» EXERCISE INSTRUCTIONS:
What's needed is an exact copy of the lines from the one that contains "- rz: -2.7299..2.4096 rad" to the end of the data below, leaving the pictures out.

» DATASET CONTENT:
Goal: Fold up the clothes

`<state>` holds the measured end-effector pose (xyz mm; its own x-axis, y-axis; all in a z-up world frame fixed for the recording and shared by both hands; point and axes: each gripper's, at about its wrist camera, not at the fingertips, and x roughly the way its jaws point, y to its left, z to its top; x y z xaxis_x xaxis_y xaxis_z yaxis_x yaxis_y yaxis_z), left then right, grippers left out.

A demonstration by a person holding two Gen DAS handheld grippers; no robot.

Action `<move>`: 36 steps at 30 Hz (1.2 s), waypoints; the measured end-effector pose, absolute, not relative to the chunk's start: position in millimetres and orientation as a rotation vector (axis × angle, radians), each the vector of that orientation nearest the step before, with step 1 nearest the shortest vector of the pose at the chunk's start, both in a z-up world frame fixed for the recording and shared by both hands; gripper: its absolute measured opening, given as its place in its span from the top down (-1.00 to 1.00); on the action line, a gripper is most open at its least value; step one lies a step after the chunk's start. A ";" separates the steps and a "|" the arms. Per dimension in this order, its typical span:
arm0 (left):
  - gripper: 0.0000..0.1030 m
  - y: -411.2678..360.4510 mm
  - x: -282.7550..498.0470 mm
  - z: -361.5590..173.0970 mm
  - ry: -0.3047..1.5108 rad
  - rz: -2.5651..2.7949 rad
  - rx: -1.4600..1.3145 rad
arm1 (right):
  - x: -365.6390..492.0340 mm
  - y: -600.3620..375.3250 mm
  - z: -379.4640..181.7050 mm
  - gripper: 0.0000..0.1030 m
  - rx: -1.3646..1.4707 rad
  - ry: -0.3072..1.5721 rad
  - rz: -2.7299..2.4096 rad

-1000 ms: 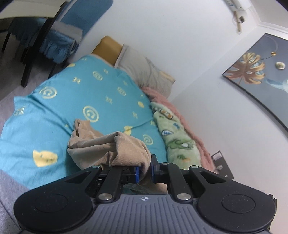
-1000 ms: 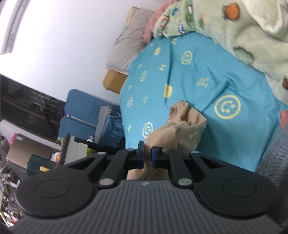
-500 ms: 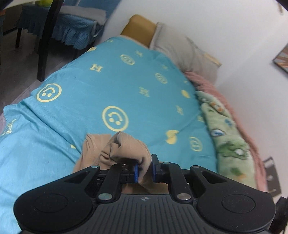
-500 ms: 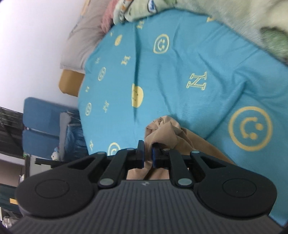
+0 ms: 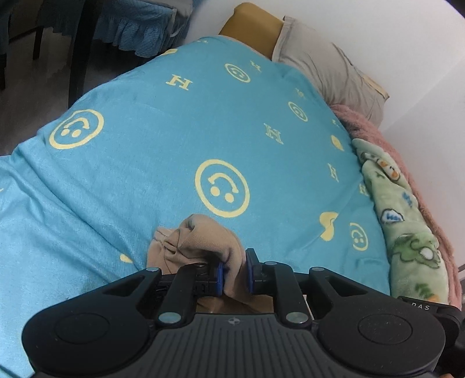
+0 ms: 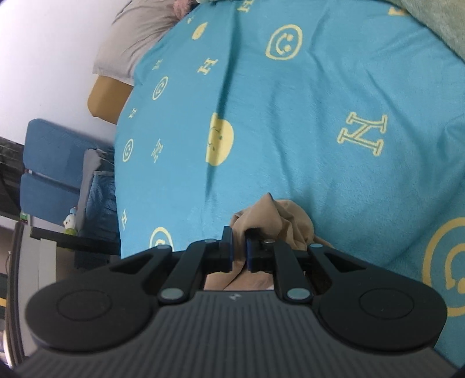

» RESULT OF THE EXERCISE:
  - rz: -2.7299..2.4096 rad

-1000 ms: 
-1000 ms: 
-500 ms: 
-500 ms: 
+0 ms: 
+0 ms: 

That finishes the output for this exercise.